By Tom Blackwell
The Liberal government used its first foray into the global anti-narcotics arena this week to signal a clear shift from the war on drugs philosophy, promising more safe-injection sites, promoting “harm reduction” and touting its plan to legalize marijuana.
The speech by Hilary Geller, an assistant deputy minister of health, caused a stir at the generally staid Commission on Narcotic Drugs conference in Vienna, observers said.
The audience of government and non-governmental organization officials from around the world “erupted in applause” mid-way through the address and gave a prolonged ovation at the end, said Jason Nickerson, an Ottawa-based researcher who is attending the meeting.
The talk not only contrasted with the Harper government’s international stance on drugs, but stood out from the cautious pronouncements most other nations made, said the Bruyère Research Institute scientist, who favours more liberal policies. “There are some countries here that are coming out and saying important, progressive things,” he said. “But it’s certainly not as explicit as what Canada is saying.”
A Conservative opposition critic had a different reaction, sounding the alarm about Geller’s prediction of more government-sanctioned injection sites – where opioid users can use illicit intravenous drugs under a nurse’s supervision.
While the Supreme Court of Canada ruled such sites legal, the Conservatives passed legislation requiring extensive public consultations and other measures before they could be set up, said Rob Nicholson, the party’s justice critic. “Drugs that are used at these injection sites, mostly heroin, are dangerous and addictive and they kill Canadians,” said the former justice minister. “I disagree with the idea they are safe. There’s nothing safe about taking heroin.”

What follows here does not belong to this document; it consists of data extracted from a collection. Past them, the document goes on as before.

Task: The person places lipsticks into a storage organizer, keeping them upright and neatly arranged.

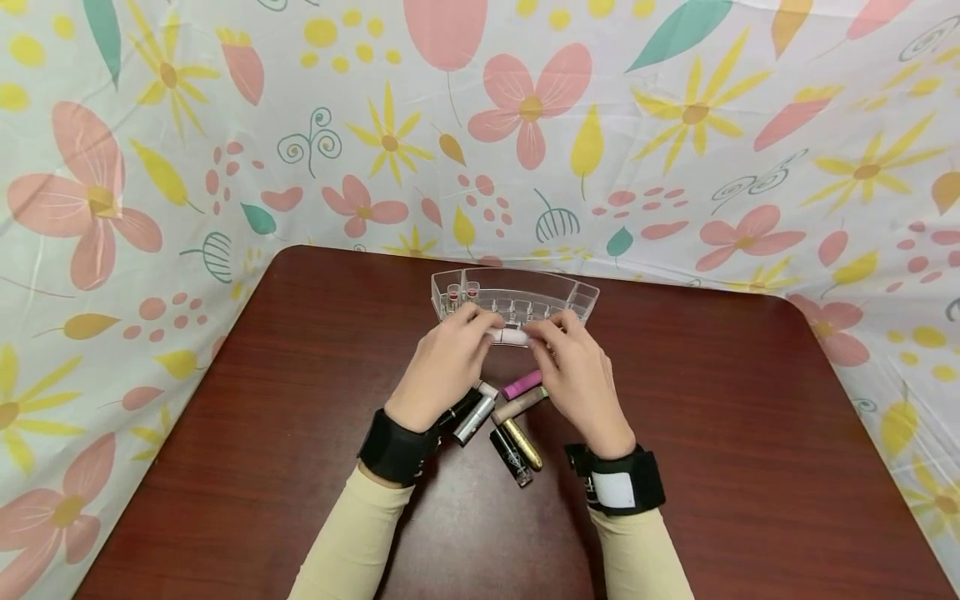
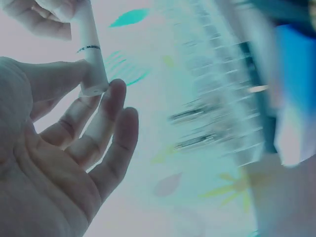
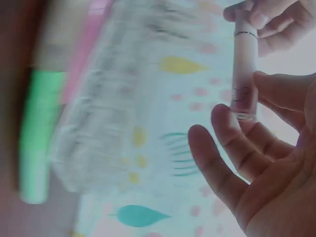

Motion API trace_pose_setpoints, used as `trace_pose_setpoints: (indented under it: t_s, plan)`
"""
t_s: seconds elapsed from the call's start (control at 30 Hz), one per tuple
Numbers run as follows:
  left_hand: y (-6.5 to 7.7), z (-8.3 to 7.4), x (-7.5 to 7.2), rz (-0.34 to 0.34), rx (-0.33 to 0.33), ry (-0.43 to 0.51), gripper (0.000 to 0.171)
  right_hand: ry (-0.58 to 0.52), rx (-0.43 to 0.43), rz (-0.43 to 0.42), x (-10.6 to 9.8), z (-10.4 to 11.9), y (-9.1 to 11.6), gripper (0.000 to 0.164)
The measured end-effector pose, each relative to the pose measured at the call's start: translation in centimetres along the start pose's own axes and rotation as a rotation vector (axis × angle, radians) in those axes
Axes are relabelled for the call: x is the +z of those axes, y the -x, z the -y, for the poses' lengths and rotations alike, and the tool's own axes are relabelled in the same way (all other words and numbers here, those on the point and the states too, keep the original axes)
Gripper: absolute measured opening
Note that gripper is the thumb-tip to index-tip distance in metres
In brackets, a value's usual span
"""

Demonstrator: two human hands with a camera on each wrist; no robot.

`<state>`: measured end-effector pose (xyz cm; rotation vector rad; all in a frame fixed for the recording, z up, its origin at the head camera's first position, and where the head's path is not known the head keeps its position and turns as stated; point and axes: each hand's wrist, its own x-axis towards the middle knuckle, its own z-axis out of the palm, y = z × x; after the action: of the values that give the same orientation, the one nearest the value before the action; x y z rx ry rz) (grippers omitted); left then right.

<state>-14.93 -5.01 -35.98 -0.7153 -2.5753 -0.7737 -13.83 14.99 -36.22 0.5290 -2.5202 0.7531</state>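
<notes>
Both hands hold a pale pinkish-white lip gloss tube [image 1: 512, 337] level between them, just in front of a clear acrylic organizer [image 1: 517, 277]. The left hand [image 1: 450, 367] pinches one end between thumb and fingers. At the opposite end, the right hand [image 1: 585, 383] pinches the tube too. A thin dark ring circles the tube [image 2: 89, 34] in the left wrist view. Seen from the right wrist, the tube [image 3: 244, 69] turns pinker toward its clear end and carries small dark lettering. Two clear tubes with red parts [image 1: 453, 297] stand in the organizer's left slots.
Below the hands lie a magenta tube [image 1: 522, 384], a taupe tube with a green end [image 1: 519, 406], a silver tube [image 1: 474, 420], a gold tube [image 1: 522, 445] and black tubes [image 1: 510, 457]. They rest on a dark brown table [image 1: 750, 433]. Floral cloth [image 1: 450, 200] hangs behind.
</notes>
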Motion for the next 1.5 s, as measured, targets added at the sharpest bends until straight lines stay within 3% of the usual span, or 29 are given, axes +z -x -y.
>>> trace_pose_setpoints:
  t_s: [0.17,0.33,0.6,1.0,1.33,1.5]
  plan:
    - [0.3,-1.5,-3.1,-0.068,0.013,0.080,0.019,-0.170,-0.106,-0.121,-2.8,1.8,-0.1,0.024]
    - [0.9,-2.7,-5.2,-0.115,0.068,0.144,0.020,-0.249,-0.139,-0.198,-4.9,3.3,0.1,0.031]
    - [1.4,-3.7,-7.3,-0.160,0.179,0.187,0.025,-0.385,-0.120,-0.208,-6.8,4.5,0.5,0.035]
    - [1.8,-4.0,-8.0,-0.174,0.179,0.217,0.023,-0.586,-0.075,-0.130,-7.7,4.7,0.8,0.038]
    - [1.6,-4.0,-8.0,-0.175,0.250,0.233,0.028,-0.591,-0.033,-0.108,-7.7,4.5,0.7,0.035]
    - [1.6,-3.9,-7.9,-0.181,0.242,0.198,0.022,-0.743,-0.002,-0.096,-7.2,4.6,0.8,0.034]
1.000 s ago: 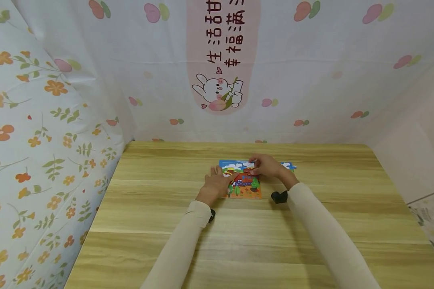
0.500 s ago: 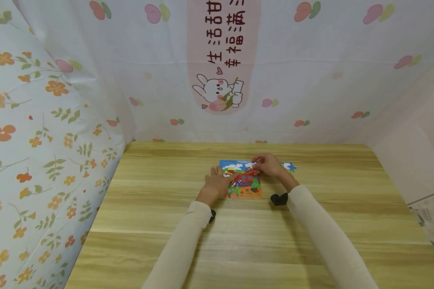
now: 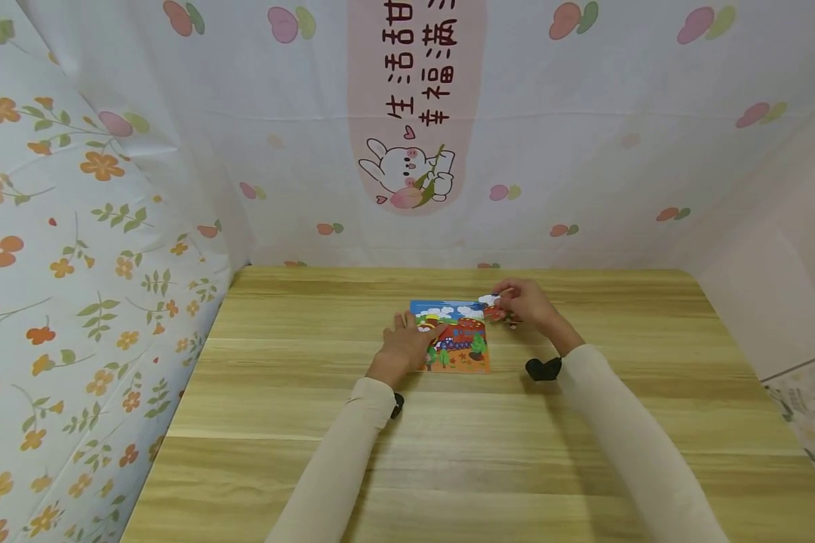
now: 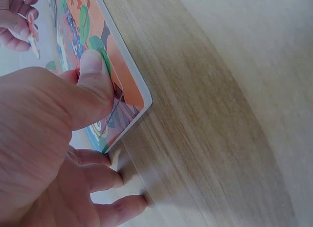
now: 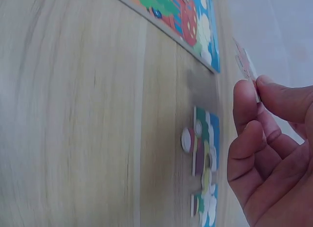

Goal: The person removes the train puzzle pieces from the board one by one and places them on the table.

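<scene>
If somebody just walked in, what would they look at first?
Probably the bright puzzle on the table, under the thumb of the left hand. Next, maybe the piece pinched in the right hand, just right of it. Then the sideways rabbit on the cloth behind.

From where I stand, the left arm (image 3: 336, 467) and right arm (image 3: 641, 445) both reach forward. The left hand (image 3: 402, 348) rests low, fingers (image 4: 105, 180) spread, thumb (image 4: 93, 85) pressing down. The right hand (image 3: 528, 303) is raised, thumb and forefinger pinching, other fingers curled.
</scene>
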Demonstrator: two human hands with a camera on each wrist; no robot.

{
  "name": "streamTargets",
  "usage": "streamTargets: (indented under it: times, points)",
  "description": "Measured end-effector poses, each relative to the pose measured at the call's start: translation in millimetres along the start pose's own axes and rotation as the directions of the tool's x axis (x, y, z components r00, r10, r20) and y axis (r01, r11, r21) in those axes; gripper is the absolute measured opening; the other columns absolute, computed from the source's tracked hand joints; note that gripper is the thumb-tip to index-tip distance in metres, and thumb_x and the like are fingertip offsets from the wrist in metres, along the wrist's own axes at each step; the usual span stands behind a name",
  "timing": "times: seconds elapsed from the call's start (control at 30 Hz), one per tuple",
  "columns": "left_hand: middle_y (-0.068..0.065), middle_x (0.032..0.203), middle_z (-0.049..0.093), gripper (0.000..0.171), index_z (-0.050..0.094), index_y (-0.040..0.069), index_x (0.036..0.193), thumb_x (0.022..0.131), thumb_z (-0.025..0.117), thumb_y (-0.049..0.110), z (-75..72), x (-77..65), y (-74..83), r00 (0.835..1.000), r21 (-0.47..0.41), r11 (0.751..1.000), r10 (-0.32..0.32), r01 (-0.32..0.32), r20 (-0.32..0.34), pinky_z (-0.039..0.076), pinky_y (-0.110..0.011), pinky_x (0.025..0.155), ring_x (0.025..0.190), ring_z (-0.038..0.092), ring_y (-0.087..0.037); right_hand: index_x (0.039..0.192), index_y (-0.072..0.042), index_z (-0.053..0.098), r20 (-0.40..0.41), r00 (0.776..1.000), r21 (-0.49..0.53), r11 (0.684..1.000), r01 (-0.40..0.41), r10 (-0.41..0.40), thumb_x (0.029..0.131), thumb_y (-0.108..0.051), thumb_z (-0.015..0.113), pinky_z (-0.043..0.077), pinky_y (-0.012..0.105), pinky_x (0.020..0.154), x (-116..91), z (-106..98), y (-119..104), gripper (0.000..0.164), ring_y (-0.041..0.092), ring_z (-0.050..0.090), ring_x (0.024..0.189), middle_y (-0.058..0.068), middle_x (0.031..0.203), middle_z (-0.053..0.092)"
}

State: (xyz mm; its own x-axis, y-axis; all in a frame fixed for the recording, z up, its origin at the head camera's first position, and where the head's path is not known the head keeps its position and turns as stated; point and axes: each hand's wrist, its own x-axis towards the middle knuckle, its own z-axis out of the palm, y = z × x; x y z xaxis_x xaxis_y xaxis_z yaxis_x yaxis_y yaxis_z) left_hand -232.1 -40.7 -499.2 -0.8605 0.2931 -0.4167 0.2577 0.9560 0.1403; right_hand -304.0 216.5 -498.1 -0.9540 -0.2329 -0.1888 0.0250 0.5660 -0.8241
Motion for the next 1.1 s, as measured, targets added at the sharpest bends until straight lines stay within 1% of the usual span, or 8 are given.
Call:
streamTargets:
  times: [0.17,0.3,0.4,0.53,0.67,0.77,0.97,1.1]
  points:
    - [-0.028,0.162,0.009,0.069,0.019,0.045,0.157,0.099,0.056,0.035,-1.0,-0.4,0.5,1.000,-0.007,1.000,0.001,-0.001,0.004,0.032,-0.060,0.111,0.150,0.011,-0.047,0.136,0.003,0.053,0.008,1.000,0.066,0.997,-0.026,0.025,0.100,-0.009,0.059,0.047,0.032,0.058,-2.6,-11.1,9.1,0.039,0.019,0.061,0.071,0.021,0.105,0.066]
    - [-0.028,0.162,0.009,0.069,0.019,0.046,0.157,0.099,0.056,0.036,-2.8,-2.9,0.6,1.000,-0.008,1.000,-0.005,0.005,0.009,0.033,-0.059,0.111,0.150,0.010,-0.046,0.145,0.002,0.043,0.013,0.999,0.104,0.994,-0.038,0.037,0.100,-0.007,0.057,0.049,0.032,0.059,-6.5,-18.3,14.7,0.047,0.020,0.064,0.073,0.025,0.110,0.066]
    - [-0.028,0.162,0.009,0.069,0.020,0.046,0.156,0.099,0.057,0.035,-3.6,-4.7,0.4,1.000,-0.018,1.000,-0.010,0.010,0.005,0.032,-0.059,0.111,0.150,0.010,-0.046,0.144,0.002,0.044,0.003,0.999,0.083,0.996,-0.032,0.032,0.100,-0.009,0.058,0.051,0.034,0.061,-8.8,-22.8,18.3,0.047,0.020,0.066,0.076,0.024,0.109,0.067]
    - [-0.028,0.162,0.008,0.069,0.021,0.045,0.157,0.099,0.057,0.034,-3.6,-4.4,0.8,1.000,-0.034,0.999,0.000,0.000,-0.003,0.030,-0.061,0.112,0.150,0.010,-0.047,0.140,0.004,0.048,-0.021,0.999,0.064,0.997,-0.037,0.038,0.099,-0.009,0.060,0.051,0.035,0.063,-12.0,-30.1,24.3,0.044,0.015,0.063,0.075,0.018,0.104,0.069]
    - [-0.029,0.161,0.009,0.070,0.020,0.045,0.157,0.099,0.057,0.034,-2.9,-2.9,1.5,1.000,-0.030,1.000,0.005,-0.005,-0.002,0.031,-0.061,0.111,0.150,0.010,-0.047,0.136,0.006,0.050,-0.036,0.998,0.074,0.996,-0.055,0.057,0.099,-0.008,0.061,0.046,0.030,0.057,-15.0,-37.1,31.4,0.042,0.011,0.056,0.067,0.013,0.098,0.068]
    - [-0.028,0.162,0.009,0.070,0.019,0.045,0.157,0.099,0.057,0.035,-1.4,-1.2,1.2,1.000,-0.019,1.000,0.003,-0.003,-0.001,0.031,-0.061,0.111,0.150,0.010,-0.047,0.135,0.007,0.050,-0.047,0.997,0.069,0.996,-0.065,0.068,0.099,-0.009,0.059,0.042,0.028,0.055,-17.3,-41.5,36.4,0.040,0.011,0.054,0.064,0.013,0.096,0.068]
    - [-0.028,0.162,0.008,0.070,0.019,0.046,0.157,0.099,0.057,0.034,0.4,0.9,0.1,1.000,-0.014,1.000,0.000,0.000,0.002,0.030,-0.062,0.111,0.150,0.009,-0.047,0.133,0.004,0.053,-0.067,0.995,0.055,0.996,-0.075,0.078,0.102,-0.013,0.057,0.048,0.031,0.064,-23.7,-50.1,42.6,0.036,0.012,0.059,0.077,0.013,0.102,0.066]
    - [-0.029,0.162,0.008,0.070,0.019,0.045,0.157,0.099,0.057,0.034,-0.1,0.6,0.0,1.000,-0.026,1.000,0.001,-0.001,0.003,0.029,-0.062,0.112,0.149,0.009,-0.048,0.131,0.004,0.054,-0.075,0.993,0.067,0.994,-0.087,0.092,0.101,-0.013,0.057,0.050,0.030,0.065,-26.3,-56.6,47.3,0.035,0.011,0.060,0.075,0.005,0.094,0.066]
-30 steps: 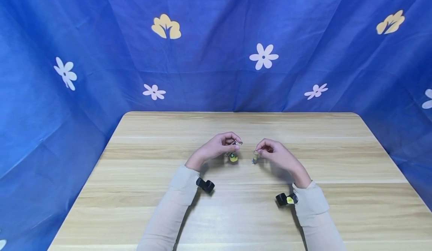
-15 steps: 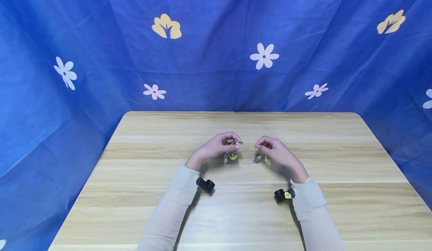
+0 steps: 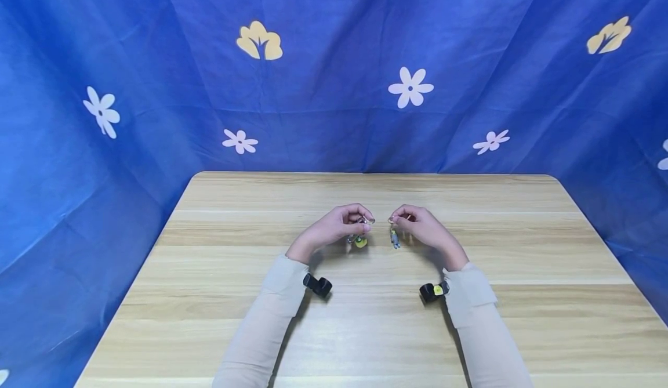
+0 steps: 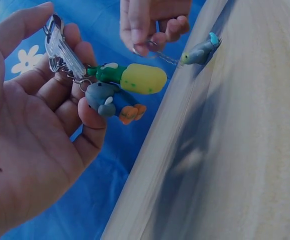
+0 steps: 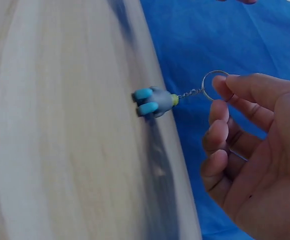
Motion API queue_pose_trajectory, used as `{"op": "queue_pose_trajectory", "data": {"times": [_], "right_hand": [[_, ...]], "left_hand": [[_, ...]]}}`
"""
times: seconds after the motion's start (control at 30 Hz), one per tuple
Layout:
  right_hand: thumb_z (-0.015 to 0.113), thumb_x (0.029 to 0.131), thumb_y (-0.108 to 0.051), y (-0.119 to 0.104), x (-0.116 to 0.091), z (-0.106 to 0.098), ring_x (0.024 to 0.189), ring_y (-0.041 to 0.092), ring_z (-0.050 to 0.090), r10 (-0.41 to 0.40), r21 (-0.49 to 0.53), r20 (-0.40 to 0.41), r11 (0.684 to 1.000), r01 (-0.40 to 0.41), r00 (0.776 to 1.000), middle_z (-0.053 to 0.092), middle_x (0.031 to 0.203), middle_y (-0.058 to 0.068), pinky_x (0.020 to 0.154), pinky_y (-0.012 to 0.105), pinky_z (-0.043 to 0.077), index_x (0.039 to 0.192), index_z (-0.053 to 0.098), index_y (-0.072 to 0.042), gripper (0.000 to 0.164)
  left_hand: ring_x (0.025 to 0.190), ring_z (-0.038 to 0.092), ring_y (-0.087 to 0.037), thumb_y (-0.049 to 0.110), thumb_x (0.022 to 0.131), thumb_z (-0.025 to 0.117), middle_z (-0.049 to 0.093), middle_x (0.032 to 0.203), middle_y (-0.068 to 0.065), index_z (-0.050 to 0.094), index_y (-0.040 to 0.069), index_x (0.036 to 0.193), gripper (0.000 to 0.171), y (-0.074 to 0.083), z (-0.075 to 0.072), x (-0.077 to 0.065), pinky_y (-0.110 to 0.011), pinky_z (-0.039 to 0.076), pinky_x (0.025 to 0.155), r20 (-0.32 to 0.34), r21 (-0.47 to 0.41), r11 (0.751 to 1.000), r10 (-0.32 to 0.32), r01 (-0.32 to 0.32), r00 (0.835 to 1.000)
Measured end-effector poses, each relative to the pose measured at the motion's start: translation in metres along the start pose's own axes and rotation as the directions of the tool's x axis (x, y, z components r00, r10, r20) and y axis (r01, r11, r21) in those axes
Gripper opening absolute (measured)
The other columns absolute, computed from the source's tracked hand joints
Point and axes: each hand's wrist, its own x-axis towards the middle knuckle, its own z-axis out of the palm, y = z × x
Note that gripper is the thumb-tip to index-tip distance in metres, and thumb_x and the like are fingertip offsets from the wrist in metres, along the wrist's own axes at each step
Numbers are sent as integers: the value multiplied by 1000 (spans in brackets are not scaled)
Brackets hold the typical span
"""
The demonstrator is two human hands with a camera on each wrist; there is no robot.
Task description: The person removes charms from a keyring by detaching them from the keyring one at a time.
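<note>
Between its thumb and fingertips, my left hand (image 3: 334, 225) pinches silver metal pieces (image 4: 65, 52) with short chains. Two small figurine charms dangle from these: one yellow and green (image 4: 140, 78), one grey-blue with orange feet (image 4: 107, 100). Just to the right, my right hand (image 3: 423, 225) pinches the thin metal ring (image 5: 205, 80) of a keychain. On its short chain hangs a grey figurine (image 5: 160, 101) with a yellow end and turquoise feet. A small gap separates the two hands, both held above the table. Fingers partly cover the left hand's metal pieces, so their exact shape is unclear.
A light wood-grain table (image 3: 334, 330) lies under both hands. Behind and beside it hangs a blue cloth (image 3: 323, 86) printed with flowers. Each wrist wears a small black camera; the left one (image 3: 318, 286) and the right one (image 3: 432, 291) sit near the sleeve cuffs.
My right hand has moved slightly left and away from me, bringing its keychain closer to my left hand. The ring now points toward the left hand. The left hand has stayed nearly still.
</note>
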Motion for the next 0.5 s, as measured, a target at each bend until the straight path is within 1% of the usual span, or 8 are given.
{"op": "queue_pose_trajectory", "data": {"times": [0.1,0.17,0.23,0.27,0.33,0.4,0.47,0.5], "right_hand": [[57,96,-17,3,3,1,61,26,53,17,11,-1,1000,-17,1000,61,81,22,51,33,48,105,65,0,21],[55,97,-16,4,4,2,61,27,53,29,12,2,1000,-29,1000,60,83,25,51,33,48,107,64,2,22],[54,97,-13,-4,2,1,61,27,53,45,9,2,999,-45,999,59,84,28,51,33,48,108,63,5,23],[54,97,-13,-3,3,1,61,26,53,52,10,1,999,-52,999,59,85,27,51,32,48,108,63,5,23],[53,97,-12,-2,4,0,61,24,53,67,1,-3,998,-67,998,60,84,25,52,31,48,108,63,5,23],[54,96,-13,-1,5,0,60,21,52,75,-1,-10,997,-75,997,61,83,19,52,28,47,107,64,3,22],[55,96,-16,10,9,0,60,18,51,80,7,-10,997,-80,997,61,81,13,52,27,47,108,64,1,22],[55,96,-15,11,10,1,61,18,51,86,13,-9,996,-85,996,60,80,12,53,26,47,108,64,1,22]], "left_hand": [[77,63,-12,11,91,62,63,88,-2,56,0,117,29,0,0,0,-26,54,74,1,2,1000,-5,5,1000],[78,63,-12,11,91,62,62,87,-1,56,0,117,29,1,0,0,-26,54,75,2,6,1000,-8,8,1000],[78,63,-11,11,91,62,62,86,2,56,0,117,29,1,0,-1,-26,54,75,1,13,1000,-11,11,1000],[78,63,-11,11,91,62,62,86,2,56,0,117,29,1,0,-1,-25,54,75,1,15,1000,-12,12,1000],[77,62,-11,11,91,62,61,86,3,56,0,117,29,2,1,-1,-25,53,75,0,19,1000,-15,15,1000],[77,62,-11,11,91,62,61,86,3,56,0,117,29,2,1,-1,-25,54,75,-1,18,1000,-15,15,1000],[77,62,-11,11,91,62,61,86,3,56,0,117,29,2,1,-1,-25,54,75,0,16,1000,-14,14,1000],[77,62,-11,11,91,62,61,85,3,56,0,117,29,2,1,-1,-25,54,75,1,16,1000,-12,12,1000]]}}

Nicholson also stressed that the Conservatives invested hundreds of millions of dollars in drug-abuse treatment and prevention.
Still, the Harper government was generally tough on the issue, implementing mandatory-minimum jail sentences for some trafficking offences and beefing up police narcotics enforcement.
On the world stage, it opposed having international conventions embrace harm reduction, programs that focus on preventing the side effects of illegal drug use — like HIV infection — rather than prosecution.
That put the Conservative government in league with some of the world’s most authoritarian states, said Richard Elliott, head of the Canadian HIV/AIDS Legal Network.
Under Harper, Canada also failed to condemn the death penalty for drug offences, enforced regularly by nations like Iran and Indonesia, he said.
Geller stressed this week her government opposes capital punishment “in all cases.”